Subject: Fan Control Issue on Open NVIDIA Driver 570.86.15 – Fan Stuck at 30% Under Load (nvidia-ml-py Attempted)
Hello,
I’m reporting a fan control issue on my headless Ubuntu 24.04.1 LTS system running the NVIDIA open driver (version 570.86.15). Under heavy load, the GPU fan remains fixed at 30% even as the GPU temperature rises significantly.
System Configuration
- OS: Ubuntu 24.04.2 LTS (Noble Numbat) (headless, accessed via SSH)
- Kernel Version: 6.8.0-53-generic
- GPU: NVIDIA RTX A2000
- Driver: NVIDIA open driver, version 570.86.15
- CUDA Version: 12.8
Issue Description
When I run a stress test using ./gpu_burn 300
, the GPU temperatures climb up to 95°C under load, yet the fan speed remains at 30% throughout the test. For example, the output from gpu_burn
shows:
...
42.3% proc'd: 544 (3989 Gflop/s) errors: 0 temps: 86 C
Summary at: Sun Feb 16 18:43:29 CET 2025
...
100.0% proc'd: 864 (923 Gflop/s) errors: 0 temps: 95 C
Killing processes with SIGTERM (soft kill)
Freed memory for dev 0
Uninitted cublas
done
Tested 1 GPU:
GPU 0: OK
The current output from nvidia-smi
confirms the fan is at 30% despite the high temperature:
+-----------------------------------------------------------------------------------------+
| NVIDIA-SMI 570.86.15 Driver Version: 570.86.15 CUDA Version: 12.8 |
|-----------------------------------------+------------------------+----------------------+
| GPU Name Persistence-M | Bus-Id Disp.A | Volatile Uncorr. ECC |
| Fan Temp Perf Pwr:Usage/Cap | Memory-Usage | GPU-Util Compute M. |
| | | MIG M. |
|=========================================+========================+======================|
| 0 NVIDIA RTX A2000 Off | 00000000:07:00.0 On | 0 |
| 30% 96C P2 43W / 70W | 4734MiB / 5754MiB | 100% Default |
| | | N/A |
+-----------------------------------------+------------------------+----------------------+
+-----------------------------------------------------------------------------------------+
| Processes: |
| GPU GI CI PID Type Process name GPU Memory |
| ID ID Usage |
|=========================================================================================|
| 0 N/A N/A 28139 C ./gpu_burn 4716MiB |
+-----------------------------------------------------------------------------------------+
I also attempted to influence the fan speed by setting a target temperature using:
sudo nvidia-smi --gpu-target-temp=65 -i 0
Yet, the fan speed remains unchanged.
Attempted Workaround Using nvidia-ml-py
In an effort to gain manual control over the fan speed, I explored using the Python NVML wrapper, nvidia-ml-py, and even tested a script from the repository fan_control_nvidia-ml-py. Unfortunately, these approaches did not yield any change—the fan continues to run at 30% regardless of the commands issued.
Request for Guidance
I would appreciate any insights on the following:
- Is manual (or dynamic) fan control expected to work with the current open driver (570.86.15) on headless systems?

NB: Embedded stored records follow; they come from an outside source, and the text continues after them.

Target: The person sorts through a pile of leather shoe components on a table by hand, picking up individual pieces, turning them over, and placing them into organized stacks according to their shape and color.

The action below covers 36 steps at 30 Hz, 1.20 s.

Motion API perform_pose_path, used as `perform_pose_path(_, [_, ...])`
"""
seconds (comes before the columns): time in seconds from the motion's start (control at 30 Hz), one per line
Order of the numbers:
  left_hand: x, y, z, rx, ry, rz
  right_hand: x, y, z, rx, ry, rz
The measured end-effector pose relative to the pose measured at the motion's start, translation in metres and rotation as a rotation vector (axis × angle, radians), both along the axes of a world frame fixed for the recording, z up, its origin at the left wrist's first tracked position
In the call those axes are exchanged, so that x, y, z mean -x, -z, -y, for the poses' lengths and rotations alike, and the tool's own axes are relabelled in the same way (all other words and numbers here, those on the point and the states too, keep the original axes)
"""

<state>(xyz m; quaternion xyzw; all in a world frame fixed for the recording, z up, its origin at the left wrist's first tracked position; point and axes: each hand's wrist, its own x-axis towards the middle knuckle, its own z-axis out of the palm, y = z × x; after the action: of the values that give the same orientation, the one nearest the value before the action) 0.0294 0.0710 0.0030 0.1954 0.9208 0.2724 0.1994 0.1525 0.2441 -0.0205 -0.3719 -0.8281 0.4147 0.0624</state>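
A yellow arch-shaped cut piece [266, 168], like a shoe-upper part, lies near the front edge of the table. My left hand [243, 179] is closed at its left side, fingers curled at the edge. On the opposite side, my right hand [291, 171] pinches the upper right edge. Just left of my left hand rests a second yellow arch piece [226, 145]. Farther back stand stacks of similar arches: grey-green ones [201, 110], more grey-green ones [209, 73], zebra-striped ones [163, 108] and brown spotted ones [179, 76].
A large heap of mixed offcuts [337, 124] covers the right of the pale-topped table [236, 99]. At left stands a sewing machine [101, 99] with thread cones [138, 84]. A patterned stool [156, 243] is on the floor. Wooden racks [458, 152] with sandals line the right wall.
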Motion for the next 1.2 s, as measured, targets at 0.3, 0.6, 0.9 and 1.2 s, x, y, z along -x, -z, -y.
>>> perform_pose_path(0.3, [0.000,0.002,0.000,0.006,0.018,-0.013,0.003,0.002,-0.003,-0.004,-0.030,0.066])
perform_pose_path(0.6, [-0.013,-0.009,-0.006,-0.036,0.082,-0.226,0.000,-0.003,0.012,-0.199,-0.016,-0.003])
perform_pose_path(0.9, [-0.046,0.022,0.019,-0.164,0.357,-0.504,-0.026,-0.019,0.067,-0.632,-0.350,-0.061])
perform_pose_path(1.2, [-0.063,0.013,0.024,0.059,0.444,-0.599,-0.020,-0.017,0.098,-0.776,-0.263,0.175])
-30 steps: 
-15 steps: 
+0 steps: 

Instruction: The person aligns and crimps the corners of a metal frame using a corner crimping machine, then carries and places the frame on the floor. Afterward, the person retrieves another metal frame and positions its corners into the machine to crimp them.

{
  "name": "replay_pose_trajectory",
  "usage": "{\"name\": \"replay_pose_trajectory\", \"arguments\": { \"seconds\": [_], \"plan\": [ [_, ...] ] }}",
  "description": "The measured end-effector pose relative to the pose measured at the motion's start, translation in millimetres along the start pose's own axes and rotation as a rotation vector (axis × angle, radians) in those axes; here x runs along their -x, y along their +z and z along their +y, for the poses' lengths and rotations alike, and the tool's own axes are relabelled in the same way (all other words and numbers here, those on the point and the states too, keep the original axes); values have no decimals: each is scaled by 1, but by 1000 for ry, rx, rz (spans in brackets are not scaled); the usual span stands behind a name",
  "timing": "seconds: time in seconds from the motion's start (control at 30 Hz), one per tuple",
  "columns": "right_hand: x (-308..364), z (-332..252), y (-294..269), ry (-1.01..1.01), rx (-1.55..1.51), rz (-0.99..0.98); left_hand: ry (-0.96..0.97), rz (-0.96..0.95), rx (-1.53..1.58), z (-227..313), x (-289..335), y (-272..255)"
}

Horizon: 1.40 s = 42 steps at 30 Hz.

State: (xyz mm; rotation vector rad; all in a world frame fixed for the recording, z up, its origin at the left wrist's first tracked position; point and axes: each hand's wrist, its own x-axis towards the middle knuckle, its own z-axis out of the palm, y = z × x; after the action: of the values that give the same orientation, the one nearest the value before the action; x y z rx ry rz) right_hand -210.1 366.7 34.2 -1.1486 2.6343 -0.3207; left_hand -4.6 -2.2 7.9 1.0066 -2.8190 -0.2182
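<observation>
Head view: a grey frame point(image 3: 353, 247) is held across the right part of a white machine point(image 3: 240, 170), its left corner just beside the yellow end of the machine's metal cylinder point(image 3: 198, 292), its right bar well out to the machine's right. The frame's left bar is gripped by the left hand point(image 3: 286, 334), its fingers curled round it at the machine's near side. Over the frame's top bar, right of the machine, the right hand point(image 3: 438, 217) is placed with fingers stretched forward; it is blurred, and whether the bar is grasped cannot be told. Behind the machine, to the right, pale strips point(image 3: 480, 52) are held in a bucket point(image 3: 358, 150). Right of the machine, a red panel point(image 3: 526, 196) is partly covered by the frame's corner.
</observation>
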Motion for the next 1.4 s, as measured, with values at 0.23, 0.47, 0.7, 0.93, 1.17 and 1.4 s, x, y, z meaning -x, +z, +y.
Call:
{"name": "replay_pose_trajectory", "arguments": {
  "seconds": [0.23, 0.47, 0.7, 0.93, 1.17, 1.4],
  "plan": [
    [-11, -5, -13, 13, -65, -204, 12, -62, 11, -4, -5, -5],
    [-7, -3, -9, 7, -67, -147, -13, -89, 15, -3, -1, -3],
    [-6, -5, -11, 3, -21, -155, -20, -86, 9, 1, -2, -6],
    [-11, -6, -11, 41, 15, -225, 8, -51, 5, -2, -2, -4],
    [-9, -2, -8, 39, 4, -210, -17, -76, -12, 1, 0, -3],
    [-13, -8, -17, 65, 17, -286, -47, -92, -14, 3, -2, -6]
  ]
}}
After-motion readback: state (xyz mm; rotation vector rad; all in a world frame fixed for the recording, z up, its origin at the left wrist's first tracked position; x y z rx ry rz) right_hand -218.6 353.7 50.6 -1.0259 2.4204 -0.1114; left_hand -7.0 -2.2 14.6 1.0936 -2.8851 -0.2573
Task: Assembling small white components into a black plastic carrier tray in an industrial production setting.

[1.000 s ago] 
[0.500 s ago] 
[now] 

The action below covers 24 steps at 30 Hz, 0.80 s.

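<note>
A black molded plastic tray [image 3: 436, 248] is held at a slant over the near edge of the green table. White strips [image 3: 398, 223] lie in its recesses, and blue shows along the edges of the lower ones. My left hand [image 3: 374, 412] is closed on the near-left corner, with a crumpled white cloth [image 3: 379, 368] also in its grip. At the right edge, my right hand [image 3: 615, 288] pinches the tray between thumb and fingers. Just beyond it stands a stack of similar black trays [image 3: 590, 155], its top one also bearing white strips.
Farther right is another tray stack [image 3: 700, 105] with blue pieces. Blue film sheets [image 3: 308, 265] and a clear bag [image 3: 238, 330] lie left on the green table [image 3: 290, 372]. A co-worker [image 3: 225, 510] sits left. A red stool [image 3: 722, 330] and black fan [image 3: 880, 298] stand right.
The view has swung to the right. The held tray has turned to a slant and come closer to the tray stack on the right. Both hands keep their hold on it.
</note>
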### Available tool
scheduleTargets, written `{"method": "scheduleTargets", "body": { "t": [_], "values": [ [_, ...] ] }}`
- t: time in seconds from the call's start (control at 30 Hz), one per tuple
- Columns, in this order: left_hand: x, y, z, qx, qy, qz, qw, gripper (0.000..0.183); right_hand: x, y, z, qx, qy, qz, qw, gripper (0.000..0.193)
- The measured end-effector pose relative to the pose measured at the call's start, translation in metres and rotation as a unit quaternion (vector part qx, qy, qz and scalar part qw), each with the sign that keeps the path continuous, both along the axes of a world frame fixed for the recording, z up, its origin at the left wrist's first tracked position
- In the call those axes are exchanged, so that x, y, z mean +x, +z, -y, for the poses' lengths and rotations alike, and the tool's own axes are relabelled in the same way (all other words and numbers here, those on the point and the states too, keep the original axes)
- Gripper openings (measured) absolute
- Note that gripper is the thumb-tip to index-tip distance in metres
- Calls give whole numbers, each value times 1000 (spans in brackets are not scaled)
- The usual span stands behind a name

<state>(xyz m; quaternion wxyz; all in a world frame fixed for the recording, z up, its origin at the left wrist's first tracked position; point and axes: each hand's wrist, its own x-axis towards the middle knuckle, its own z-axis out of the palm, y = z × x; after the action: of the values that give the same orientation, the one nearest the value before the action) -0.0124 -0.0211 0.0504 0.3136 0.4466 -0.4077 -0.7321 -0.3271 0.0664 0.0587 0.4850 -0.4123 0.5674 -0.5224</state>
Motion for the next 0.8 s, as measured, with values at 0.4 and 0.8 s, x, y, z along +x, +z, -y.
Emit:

- Are there any known workarounds or settings that can enable higher fan speeds under load using the open driver?
- Is this behavior a known limitation in the open driver stack, with future releases likely to include more complete fan control support?
Any feedback or suggestions would be greatly appreciated.
Thank you for your efforts in advancing the open driver stack!
Best regards,
Simone Flavio
nvidia-bug-report.log.gz (328.7 KB)
EDIT: I had the same problem with 565 version. I hoped to fix it with an upgrade after I read 570 Changelog:
“Updated the nvidia-settings control panel to use NVML rather than NV-CONTROL to control GPU clocks and fan speed.”